**TO DO**.
From the material below, pull each line containing the string "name".
○ ○ ○ ○
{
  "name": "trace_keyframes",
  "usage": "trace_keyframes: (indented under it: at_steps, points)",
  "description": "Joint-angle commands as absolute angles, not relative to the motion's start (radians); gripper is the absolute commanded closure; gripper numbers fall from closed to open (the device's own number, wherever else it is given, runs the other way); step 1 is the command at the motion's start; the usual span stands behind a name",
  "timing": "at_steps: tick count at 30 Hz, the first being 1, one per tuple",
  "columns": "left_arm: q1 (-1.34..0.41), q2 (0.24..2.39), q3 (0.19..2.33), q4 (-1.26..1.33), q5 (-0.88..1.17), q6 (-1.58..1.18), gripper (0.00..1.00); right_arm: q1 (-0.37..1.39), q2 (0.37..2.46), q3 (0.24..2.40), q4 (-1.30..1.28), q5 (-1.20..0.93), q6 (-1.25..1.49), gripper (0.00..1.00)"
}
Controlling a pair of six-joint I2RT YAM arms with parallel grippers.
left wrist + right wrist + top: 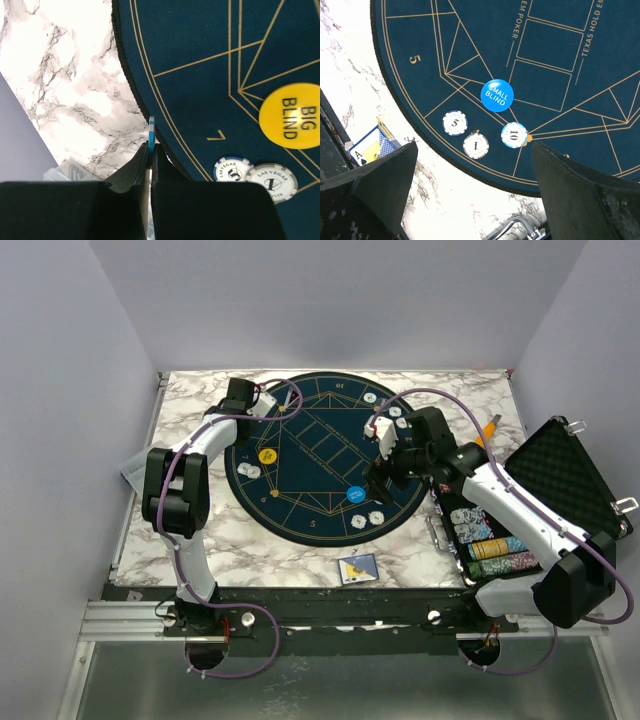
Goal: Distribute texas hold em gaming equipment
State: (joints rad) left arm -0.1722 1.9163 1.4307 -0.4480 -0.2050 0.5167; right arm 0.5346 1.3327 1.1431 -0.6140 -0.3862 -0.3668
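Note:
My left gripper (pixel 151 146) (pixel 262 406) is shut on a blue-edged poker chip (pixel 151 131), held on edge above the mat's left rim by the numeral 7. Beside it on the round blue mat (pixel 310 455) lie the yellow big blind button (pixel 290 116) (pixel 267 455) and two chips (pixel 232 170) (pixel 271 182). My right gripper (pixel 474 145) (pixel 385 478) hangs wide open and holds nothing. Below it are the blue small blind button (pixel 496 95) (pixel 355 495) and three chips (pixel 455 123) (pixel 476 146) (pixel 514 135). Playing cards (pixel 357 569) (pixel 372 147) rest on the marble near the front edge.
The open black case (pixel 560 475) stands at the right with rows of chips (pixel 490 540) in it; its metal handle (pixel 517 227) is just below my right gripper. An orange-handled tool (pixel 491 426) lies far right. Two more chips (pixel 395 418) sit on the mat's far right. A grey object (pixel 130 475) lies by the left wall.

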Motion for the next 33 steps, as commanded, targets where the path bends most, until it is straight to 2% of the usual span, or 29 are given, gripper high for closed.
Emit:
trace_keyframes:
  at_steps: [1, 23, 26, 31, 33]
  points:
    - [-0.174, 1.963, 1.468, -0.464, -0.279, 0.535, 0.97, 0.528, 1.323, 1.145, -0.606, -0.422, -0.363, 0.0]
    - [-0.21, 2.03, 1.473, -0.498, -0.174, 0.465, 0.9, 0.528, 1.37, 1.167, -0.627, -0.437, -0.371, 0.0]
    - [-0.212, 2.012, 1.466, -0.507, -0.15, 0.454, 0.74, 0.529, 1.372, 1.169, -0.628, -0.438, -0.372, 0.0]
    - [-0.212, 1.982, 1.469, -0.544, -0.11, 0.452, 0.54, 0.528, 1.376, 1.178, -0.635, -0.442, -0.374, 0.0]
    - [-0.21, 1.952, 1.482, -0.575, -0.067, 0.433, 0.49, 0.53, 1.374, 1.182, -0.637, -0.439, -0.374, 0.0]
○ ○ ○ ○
**RESULT**.
  "name": "trace_keyframes",
  "description": "Joint-angle commands as absolute angles, not relative to the motion's start (radians); gripper is the absolute commanded closure; gripper numbers fall from closed to open (the device's own number, wherever else it is given, runs the other way); step 1 is the command at the motion's start; the usual span stands behind a name",

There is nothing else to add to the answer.